History

Kenyan’s art house that brings music to the ears

kh front door

Located on a busy main road in south London, it is the sort of house you wouldn’t normally give a second look at. But step inside and you are transported into another world – walls, ceilings and doors are adorned with elaborate wooden fretwork, painted motifs decorate the floor and the fixtures and furnishings of everyday life double up as ornaments to create a rich visual feast that takes time to digest, there is so much to see.

It is the work of the Kenyan artist and writer Khadambi Asalache who bought the house in the early ‘80s and spent the next 20 years re-inventing it as part of an artistic journey that took in African, Islamic and British art and design.

575 Wandsworth Rd before refurbishment

When he died in 2006 at the age of 71, he willed his home to the National Trust and, after extensive refurbishment work, 575 Wandsworth Road was opened as a museum seven years later,  a celebration of art and design wrapped up in an apparently ordinary terraced house.

The tiny two-up, two-down  has now gone on to inspire Khadambi’s House, an orchestral piece of music composed by Cevanne Horrocks-Hopayian, whose two years as composer in residence has just come to an end.

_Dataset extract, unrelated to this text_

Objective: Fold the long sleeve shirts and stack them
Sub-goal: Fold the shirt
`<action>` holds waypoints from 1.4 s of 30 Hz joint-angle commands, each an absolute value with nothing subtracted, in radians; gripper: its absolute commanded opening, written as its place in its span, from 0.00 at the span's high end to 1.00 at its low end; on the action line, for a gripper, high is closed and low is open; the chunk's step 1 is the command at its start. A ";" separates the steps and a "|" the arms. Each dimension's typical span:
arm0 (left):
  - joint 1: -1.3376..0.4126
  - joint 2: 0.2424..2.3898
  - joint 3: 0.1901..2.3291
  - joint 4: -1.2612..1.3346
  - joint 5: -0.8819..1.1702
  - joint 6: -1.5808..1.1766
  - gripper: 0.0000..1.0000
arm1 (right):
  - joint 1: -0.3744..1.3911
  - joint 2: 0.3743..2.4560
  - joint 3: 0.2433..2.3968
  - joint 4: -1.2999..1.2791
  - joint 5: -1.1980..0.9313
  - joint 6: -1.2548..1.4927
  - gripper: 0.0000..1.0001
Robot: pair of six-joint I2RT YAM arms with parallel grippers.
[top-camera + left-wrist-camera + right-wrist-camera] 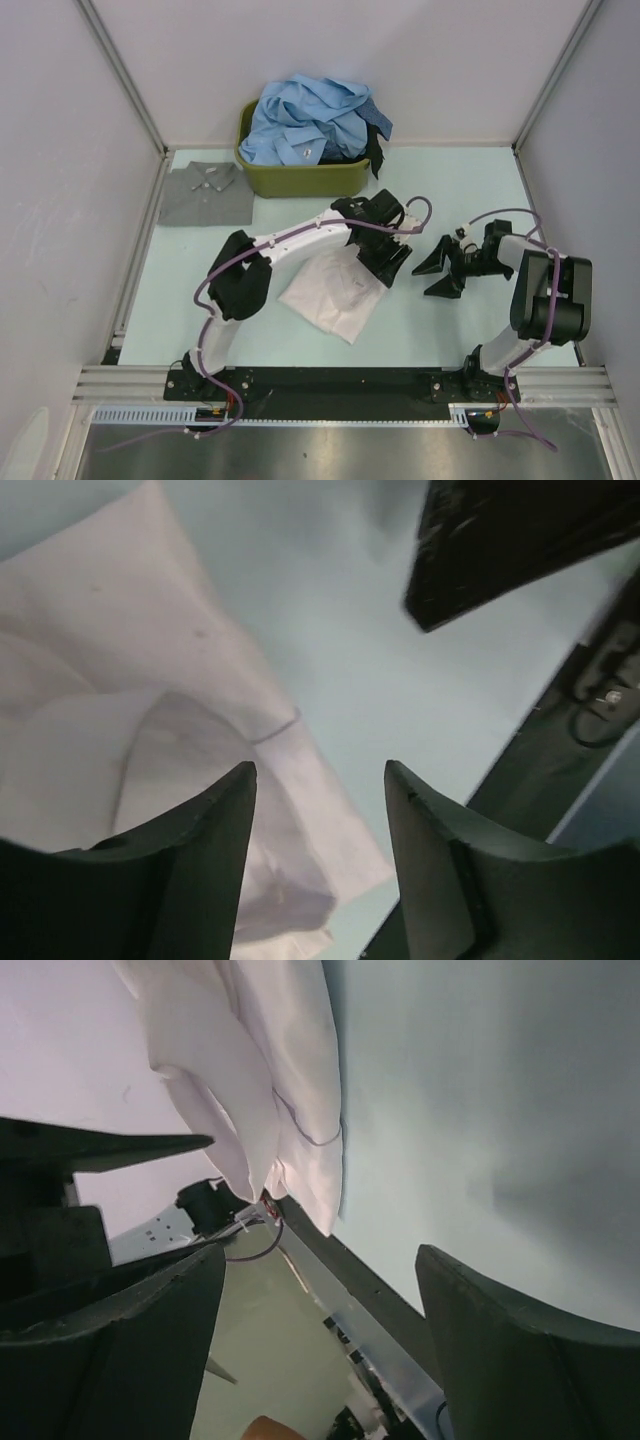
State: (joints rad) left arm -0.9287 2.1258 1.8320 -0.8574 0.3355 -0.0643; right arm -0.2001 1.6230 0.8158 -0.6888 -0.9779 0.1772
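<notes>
On the tabletop (pixel 430 330), the olive tub (pixel 300 182) held heaped light blue shirts (pixel 310 120); a grey shirt (pixel 205 192) lay flat beside it. The white shirt (pixel 335 295) lay centrally, under the left fingers (pixel 190 870), apart and empty. The right fingers (pixel 500 1350) stood apart nearby, holding nothing.

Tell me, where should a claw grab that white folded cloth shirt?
Probably the white folded cloth shirt is best pinched at its near corner, coming in low from the near side: it lies flat on the pale table, so only its thin edges offer a pinch, and that corner juts clear of the left arm.
</notes>
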 commanded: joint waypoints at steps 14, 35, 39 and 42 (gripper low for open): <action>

The imaginative and at times haunting work, which  includes extracts from Asalache’s poems, saw Horrocks-Hopayian selected as a finalist in the British Composer Awards last month.

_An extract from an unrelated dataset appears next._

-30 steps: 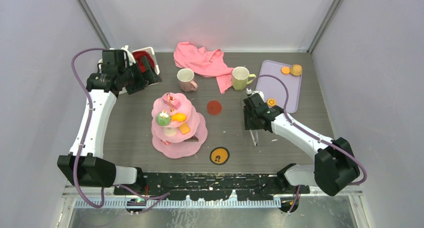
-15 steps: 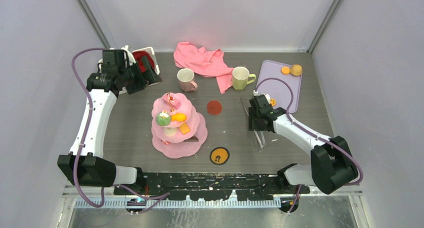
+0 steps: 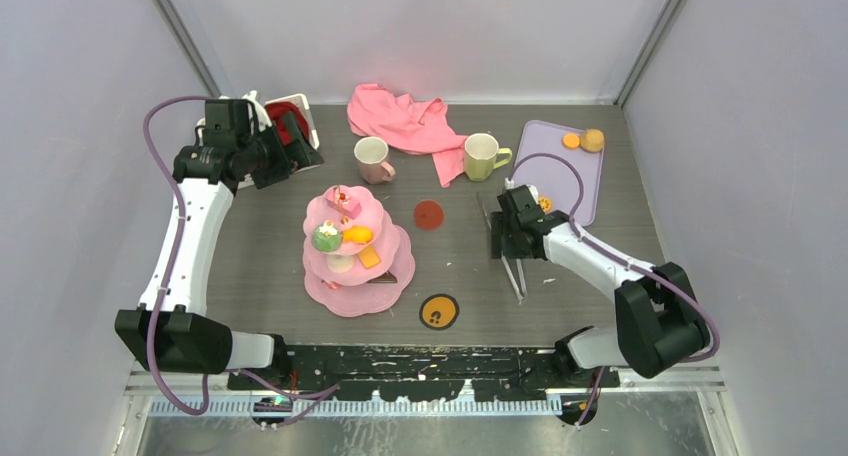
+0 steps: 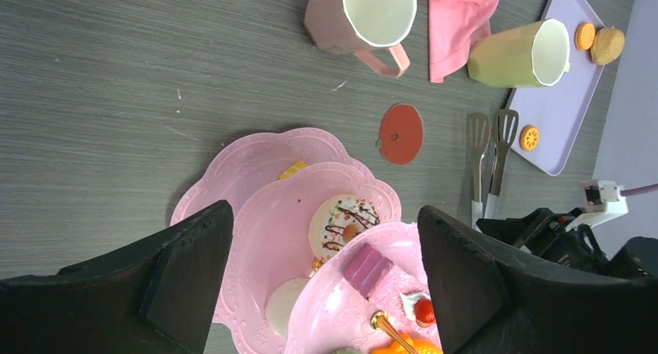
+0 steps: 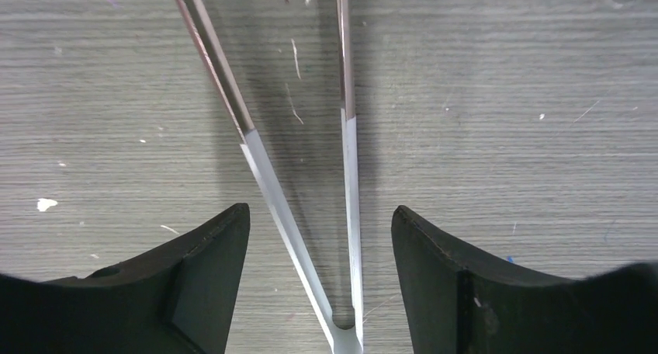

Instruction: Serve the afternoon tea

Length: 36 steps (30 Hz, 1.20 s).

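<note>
The pink three-tier cake stand [image 3: 383, 298] holds toy pastries: a green one [image 3: 325, 239], an orange one [image 3: 357, 235] and a pink cake slice [image 4: 368, 266]. The pale pink mug [image 3: 372, 159] and the yellow-green mug [image 3: 481, 156] stand behind it. My left gripper [image 3: 300, 154] hangs open high over the back left, its view looking down on the stand [image 4: 256, 164]. My right gripper [image 5: 320, 211] is open just above a pair of metal tongs [image 5: 346, 160], which lie flat on the table between its fingers without touching them.
A purple tray [image 3: 556, 181] at the right holds three small orange pastries [image 3: 582, 139]. A pink cloth [image 3: 403, 119] lies at the back, a white basket with red cloth [image 3: 288, 114] at the back left. A red coaster [image 3: 429, 214] and an orange-black coaster [image 3: 439, 311] lie on the table.
My right gripper has opened and let go of the tongs, which now lie on the table beneath it. The left arm has not moved.
</note>
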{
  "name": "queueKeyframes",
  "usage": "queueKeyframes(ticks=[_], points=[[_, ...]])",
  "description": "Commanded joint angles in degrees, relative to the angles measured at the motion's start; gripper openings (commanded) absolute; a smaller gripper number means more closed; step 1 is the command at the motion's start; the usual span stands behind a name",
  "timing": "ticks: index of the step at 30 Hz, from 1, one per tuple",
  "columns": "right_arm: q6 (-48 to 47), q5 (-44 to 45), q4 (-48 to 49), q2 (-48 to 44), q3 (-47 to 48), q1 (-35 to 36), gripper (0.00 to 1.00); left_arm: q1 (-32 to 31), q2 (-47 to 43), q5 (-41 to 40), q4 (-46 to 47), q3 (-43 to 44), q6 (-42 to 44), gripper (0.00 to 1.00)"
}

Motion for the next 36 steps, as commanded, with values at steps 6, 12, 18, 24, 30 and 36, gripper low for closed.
queueKeyframes(ticks=[6,12,18,24,30,36], points=[[-4.2,1.1,1.7,-3.7,11.6,-0.3,0.8,0.2,-1.1,0.6,1.3,1.8,-0.2,0.88],[-8.7,1.2,5.0,4.1,20.2,-5.1,0.86,0.2,-2.2,-0.1,0.3,1.8,0.5,0.88],[-15.5,-11.3,4.7,14.6,29.5,-11.8,0.86,0.2,-2.5,-0.8,-0.3,2.0,1.0,0.88],[-29.4,-19.4,-0.7,24.4,38.9,-14.8,0.87,0.3,-2.2,-0.6,-0.6,2.8,0.9,0.88],[-38.7,-22.8,-0.6,28.0,42.4,-16.6,0.88,0.2,-2.2,-1.3,-1.9,4.0,1.4,0.88],[-47.4,-29.7,0.1,31.3,42.3,-17.8,0.87,0.2,-2.9,-2.6,-3.8,5.3,1.8,0.88]])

“I was inspired by the beautiful visuals  and colours of the house as well as some of its sounds,” she told Thomson in a recent online discussion.

Asalache, a relatively unknown figure in Britain, was part of the African literary renaissance of the 1960s, penning the best selling novel A Calabash of Life in 1967. He was also a poet and his collection Sunset in Navaisha appeared in 1973.

He arrived in Britain in 1960 having studied architecture and fine art in Kenya and continental Europe and, like many educated Africans, made ends meet by juggling a variety of jobs, including shifts on the BBC African service and teaching Swahili. After taking an Mphil in mathematics in the 1970s, he became a civil servant in Whitehall.

Asalache relaxing in in his dining room/Gered Mankowitz

It was this job that led him to buy the  Georgian property in  1981. “Its main attraction was that it was on the 77a bus route which could take him to the Treasury, where he worked,” his partner, the basket maker Susie Thomson, said.

“It had been squatted and was a bit run down, so it was also very cheap.”

Ironically, his labour of love was embarked upon for very practical reasons. “The basement was very damp and he decided to cover it up with decorative panelling, which he designed.” explains Thomson, who was instrumental in setting up the composer in residence scheme for the house.

Drawing on his knowledge of architecture and art and inspired by a poetic vision of the world, he began extending the scheme to the rest of the house, building up his skills as he went along.

For his raw materials, Asalache would walk the streets looking for skips that might contain discarded wood like door panels. Later, odd bits of furniture, wine boxes and small quantities of bought pine were brought into service

Composer in residence Cevanne Horrocks-Hopayian

Then, using a humble plasterboard blade to carve with, he would create intricate friezes of geometric shapes, animals, flowers and birds, sometimes working up to 14 hours a day if he had the time.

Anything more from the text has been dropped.